The first five rows of the original data are shown in the following table:
The date format in the SaleDate column includes date and hour, but only the date it's needed:
--To create a new column named "SaleDateConverted" in NashvilleHousing table
ALTER TABLE
HousingData.dbo.NashvilleHousing
ADD
SaleDateConverted Date
-- The clean date is assigned to the new column SaleDateConverted
UPDATE
HousingData.dbo.NashvilleHousing
SET
SaleDateConverted = CONVERT(Date, SaleDate)
SELECT
SaleDateConverted
FROM
HousingData.dbo.NashvilleHousing
There are some null values in the PropertyAddress column.

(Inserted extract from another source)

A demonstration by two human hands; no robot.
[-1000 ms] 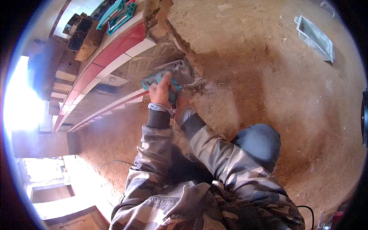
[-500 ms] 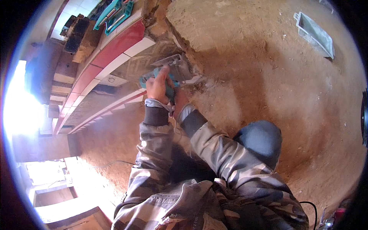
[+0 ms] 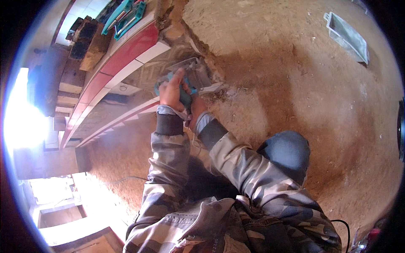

To fill the empty cells, we are going to look for other rows with the same ParcelID but different UniqueID, that indicates that it is the same person, the same PropertyAddress.
UPDATE
a
SET
PropertyAddress = ISNULL(a.PropertyAddress, b.PropertyAddress)
FROM
HousingData.dbo.NashvilleHousing AS a
JOIN HousingData.dbo.NashvilleHousing AS b
ON a.ParcelID = b.ParcelID
AND a.[UniqueID ] <> b.[UniqueID ]
WHERE
a.PropertyAddress is null
The PropertyAddress includes address and city, but it is more useful if they are in different columns: PropertySplitAddress and PropertySplitCity.
ALTER TABLE
HousingData.dbo.NashvilleHousing
ADD
OwnerSplitAddress Nvarchar(255),
OwnerSplitCity Nvarchar(255),
OwnerSplitState Nvarchar(255)
PropertySplitAddress Nvarchar(255),
PropertySplitCity Nvarchar(255)
UPDATE
HousingData.dbo.NashvilleHousing
SET
--It takes the part 3 of OwnerAddress string, then it assigns the substring to OwnerSplitAddress
OwnerSplitAddress = PARSENAME(REPLACE(OwnerAddress, ',', '.'), 3),
--It takes the part 2 of OwnerAddress string, then it assigns the substring to OwnerSplitAddress
OwnerSplitCity = PARSENAME(REPLACE(OwnerAddress, ',', '.'), 2),
--It takes the part 1 of OwnerAddress string, then it assigns the substring to OwnerSplitAddress
OwnerSplitState = PARSENAME(REPLACE(OwnerAddress, ',', '.'), 1)
--It takes the part 2 of PropertyAddress string, then it assigns the substring to PropertySplitAddress
PropertySplitAddress = PARSENAME(REPLACE(PropertyAddress, ',', '.'), 2),
--It takes the part 1 of PropertyAddress string, then it assigns the substring to PropertySplitCity
PropertySplitCity = PARSENAME(REPLACE(PropertyAddress, ',', '.'), 1)
In SoldAsVacant column, some cells has 'Y' or 'N' instead of 'Yes' or 'No'. With the next query, the 'Y and 'N' are transformed to 'Yes' and 'No':
UPDATE
HousingData.dbo.NashvilleHousing
SET SoldAsVacant = CASE
WHEN
-- It looks for Y's in SoldAsVacant and then changes it for Yes
SoldAsVacant = 'Y' THEN 'Yes'
WHEN
-- It looks for N's in SoldAsVacant and then changes it for No
SoldAsVacant = 'N' THEN 'No'
ELSE
SoldAsVacant
END
A Common Table Expression (CTE) is used for removing duplicate rows. The ROW_NUMBER() function is used to generate the row numbers by partition. PARTITION BY function is used to create partitions of rows based on multiple columns: ParcelID, PropertyAddress, SalePrice, SaleDate, and LegalReference.
WITH RowNumCTE AS(
SELECT *,
ROW_NUMBER() OVER(
PARTITION BY
PropertyAddress,
ParcelID,
SalePrice,
SaleDate,
LegalReference
ORDER BY
UniqueID) AS row_num
FROM
HousingData.dbo.NashvilleHousing
)
DELETE
FROM
RowNumCTE
WHERE row_num > 1
The above query generates a new column 'row_num' with a '1' or a '2': the '1' indicates that it is only one row with that data, the '2' indicates that row is repeated. Then those rows are deleted.
In this last query, some columns that are not useful for further analysis are removed from the data table. These columns are: OwnerAddress, TaxDistrict, PropertyAddress, and SaleDate.
ALTER TABLE
HousingData.dbo.NashvilleHousing
DROP COLUMN
OwnerAddress,
TaxDistrict,
PropertyAddress,
SaleDate
SELECT *
FROM
HousingData.dbo.NashvilleHousing
This was a data cleansing focused project in SQL. Some of the things done include: cleaning and formatting dates, populating columns with missing data, splitting columns, remove duplicates and delete columns.
Some of the functions used include: ALTER TABLE - ADD - DROP COLUMN, DELETE, UPDATE - SET, JOIN, CASE - WHEN - THEN - ELSE, CTE, etc.
After all this data cleaning process, the data will be much easier to work with because it is now in a more suitable format.